Born in the Netherlands
on May 22, 1922, his education at Leiden
University was
interrupted by World War II, when the University was
closed during the
Nazi occupation. After spending the last war years
in hiding after his
father, a Dutch civil servant, was forced
underground, he
returned to Leiden and joined the international,
anti-communist
student movement focusing on the plight of displaced
persons in Europe.
He was a founder of the University Asylum Fund
in the Netherlands
and worked for
World Student Relief and the Tolstoy
Foundation. From
1952-53, he was the Tolstoy Foundation Middle East
representative
based in Amman, Jordan.
He emigrated to the
United States in 1953 and became a U.S. citizen
in 1957. For over
two decades, working from its headquarters at 475
Riverside Drive in
New York City, Mr. van Hoogstraten held senior
positions at Church
World Service, the overseas relief and
reconstruction arm
of the National Council of Churches. In 1957 he
was seconded to the
United Nations High Commissioner for Refugees to
assist thousands in
the former Yugoslavia who had fled the failed
Hungarian
revolution. After the Chinese invasion of Tibet in 1959,
he worked
extensively on aid to Tibetan refugees in India,
developing close
relationships with the Dalai Lama’s two brothers
who were
representing Tibetan interests in the United States at the
time. As Director
of the Africa Department in the 1960’s and 70’s,
he oversaw aid
distribution to national liberation movements in the
former Portuguese
colonies of Mozambique and Angola and in Southern
Rhodesia (now
Zimbabwe).
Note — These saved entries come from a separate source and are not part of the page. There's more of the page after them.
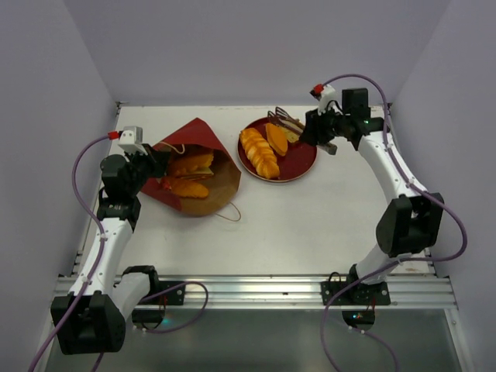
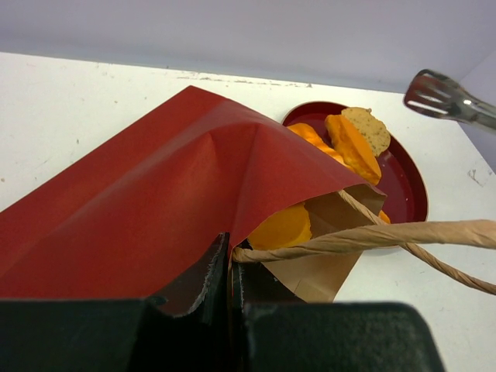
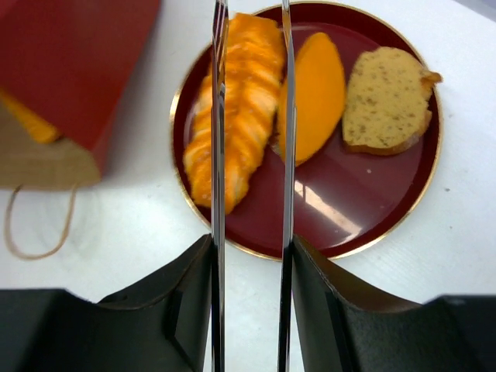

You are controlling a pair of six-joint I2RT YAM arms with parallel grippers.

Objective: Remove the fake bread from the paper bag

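Note:
The dark red paper bag (image 1: 194, 151) lies on its side at the left, mouth toward the plate, with orange fake bread (image 1: 190, 174) showing inside. My left gripper (image 1: 159, 163) is shut on the bag's rim where the cord handle (image 2: 372, 236) joins. In the left wrist view a roll (image 2: 280, 227) shows in the bag (image 2: 155, 201). My right gripper (image 3: 252, 248) is shut on metal tongs (image 3: 219, 155), whose open blades hang over the plate with nothing between them. Beneath them lie a braided loaf (image 3: 248, 101), an orange wedge (image 3: 318, 93) and a speckled slice (image 3: 387, 97).
The round dark red plate (image 1: 302, 159) sits at the back centre, right of the bag. The bag's second handle loop (image 1: 229, 209) trails on the white table. Lilac walls close the back and both sides.

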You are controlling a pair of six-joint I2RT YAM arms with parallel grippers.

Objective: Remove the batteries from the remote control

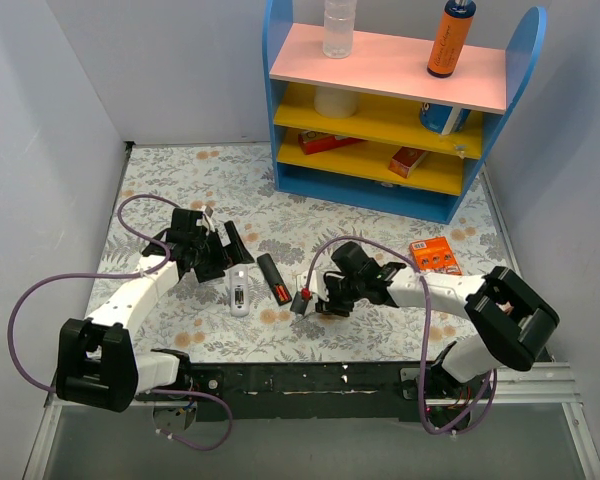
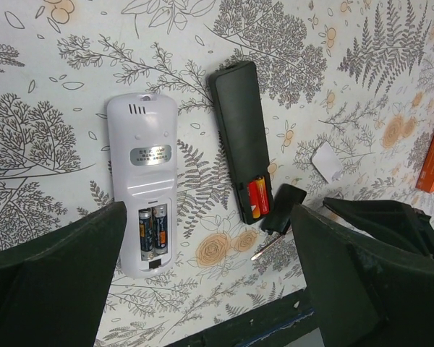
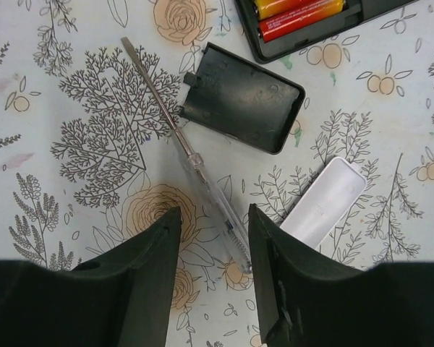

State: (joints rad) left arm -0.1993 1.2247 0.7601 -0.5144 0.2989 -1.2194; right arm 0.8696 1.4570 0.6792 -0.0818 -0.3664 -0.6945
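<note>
Right jaws stand slightly apart astride the clear handle of the screwdriver (image 3: 181, 137) at lower centre of their view, left jaws wide and empty, so I'd clamp squarely before levering the red batteries (image 3: 296, 14), upper right, from the open remote control (image 2: 239, 137).

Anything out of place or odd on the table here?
Nothing looks spilled or broken. The remote control lies face down with its bay uncovered, batteries still seated; a white remote likewise. The black cover and a white cover lie loose and askew beside a screwdriver, its handle between the open jaws of the right gripper.
</note>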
He led Church World Service involvement in
Joint Church Aid
which coordinated international relief efforts to
end mass starvation
in the Nigerian break-away state of Biafra.
Relief planes
leaving nightly from the island of Sao Tome withstood
Nigerian
anti-aircraft fire to provide an “air bridge” to landlocked
Biafra. After
leaving Church World Service in 1977, he held
executive positions
at the Tolstoy Foundation and at the International
Human Assistance
Program (IHAP).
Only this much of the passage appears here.